The task:
Give back exactly the lines of the material below, starting with the line with "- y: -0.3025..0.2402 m" and going on through the line with "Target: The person".

Recorded data:

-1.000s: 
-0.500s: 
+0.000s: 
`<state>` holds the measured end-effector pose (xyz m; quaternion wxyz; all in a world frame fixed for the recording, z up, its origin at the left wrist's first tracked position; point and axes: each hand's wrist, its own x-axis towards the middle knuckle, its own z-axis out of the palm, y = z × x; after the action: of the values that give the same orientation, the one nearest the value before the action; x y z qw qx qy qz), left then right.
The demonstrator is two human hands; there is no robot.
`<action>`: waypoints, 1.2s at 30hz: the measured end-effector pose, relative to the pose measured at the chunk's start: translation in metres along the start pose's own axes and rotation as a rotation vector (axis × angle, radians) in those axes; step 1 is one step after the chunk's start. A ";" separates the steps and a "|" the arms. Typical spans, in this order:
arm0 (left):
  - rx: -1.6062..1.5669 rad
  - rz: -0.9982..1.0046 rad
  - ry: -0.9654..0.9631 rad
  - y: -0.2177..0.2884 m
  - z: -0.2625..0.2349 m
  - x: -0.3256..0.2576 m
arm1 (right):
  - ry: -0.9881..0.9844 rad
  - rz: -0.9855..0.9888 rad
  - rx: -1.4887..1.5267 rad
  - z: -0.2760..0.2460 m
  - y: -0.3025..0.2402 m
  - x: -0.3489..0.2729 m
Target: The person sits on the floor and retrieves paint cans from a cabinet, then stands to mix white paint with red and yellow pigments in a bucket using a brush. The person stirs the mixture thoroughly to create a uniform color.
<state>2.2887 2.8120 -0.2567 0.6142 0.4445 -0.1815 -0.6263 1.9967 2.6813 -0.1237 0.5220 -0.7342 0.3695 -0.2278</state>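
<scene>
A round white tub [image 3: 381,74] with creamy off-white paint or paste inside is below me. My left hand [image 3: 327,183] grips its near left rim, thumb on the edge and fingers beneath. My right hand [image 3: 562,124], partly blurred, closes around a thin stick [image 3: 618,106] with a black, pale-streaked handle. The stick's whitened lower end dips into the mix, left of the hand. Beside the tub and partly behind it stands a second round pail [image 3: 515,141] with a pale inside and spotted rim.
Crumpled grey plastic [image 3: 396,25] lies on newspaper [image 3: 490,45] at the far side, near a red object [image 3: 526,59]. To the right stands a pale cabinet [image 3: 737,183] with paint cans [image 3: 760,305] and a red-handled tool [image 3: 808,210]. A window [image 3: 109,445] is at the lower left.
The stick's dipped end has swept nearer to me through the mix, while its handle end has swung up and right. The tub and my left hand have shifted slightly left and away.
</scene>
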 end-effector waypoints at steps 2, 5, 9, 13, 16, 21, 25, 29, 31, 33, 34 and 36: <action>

Written answer:
  - y: -0.3025..0.2402 m
  - x: -0.3489..0.2729 m
Target: The person sits on the floor and retrieves paint cans from a cabinet, then stands to mix white paint with red and yellow pigments in a bucket using a brush. The person stirs the mixture thoroughly to create a uniform color.

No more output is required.